I decided to take a different (though perhaps equally gangsta) approach on the rear quarters.

I tackled this part of the project at the cell block at the same time I was rebuilding the axles.

In terms of the body, this part was in the worst shape as the truck came to me (which is saying a lot):

Rear quarters_before.jpg


Taking the rear quarters all the way off is a real PITA. Most people weld a brace across the tailgate span to keep the tub from opening up like a taco when all this metal is gutted.

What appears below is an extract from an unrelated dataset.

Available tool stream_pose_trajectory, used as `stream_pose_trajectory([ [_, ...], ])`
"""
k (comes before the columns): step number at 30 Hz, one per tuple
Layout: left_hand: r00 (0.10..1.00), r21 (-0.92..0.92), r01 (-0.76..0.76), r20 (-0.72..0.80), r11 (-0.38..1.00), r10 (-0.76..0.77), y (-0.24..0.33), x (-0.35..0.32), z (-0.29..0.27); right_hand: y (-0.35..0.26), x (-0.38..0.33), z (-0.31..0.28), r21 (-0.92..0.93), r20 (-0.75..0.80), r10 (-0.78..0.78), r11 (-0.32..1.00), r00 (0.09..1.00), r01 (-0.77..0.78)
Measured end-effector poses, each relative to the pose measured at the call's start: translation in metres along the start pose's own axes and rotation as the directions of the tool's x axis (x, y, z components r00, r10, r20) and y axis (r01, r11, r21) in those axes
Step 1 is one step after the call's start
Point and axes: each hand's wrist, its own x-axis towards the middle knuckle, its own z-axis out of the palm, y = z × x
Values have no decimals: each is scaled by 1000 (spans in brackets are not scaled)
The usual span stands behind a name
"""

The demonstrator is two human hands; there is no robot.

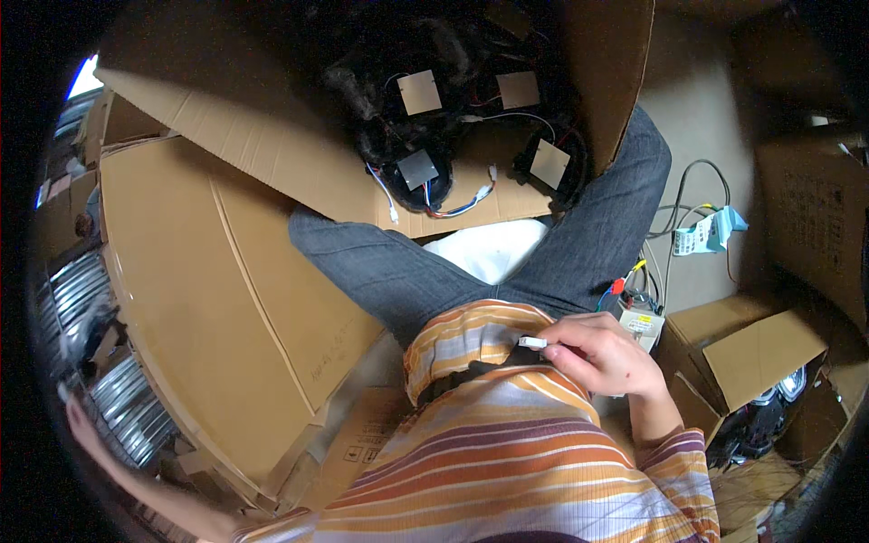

I didn't want to get into all that; I would have ended up chasing cancer pretty deep and probably gotten in over my skis with a body work project. So..... I went with a cover-up approach of sorts (just didn't use diamond plate).. To explain:

I cut out all the bent metal, rust and bondo; but left the upper quarters in place and attached to the tub; then I over-laid some reproduction quarters on top of what was left (I had to grind off the right angles that come on the edges to it would fit flush as an overlay job):

new rear quarters.jpg


I then ran some tac welds along the upper edge and inside some holes I drilled along the rear fender well.

rear fender tac welds.jpg



Then smoothed out the welds and hit it the bare metal with a dusting of self etching primer. I used a few rivets around the marker lights and the gas cap for extra grab,....



rear fender ground and primed.jpg



I ended up running some seam sealer along the edges which blended out the edges and the tac welds a bit more (but we have a few more steps before we get to primer and paint).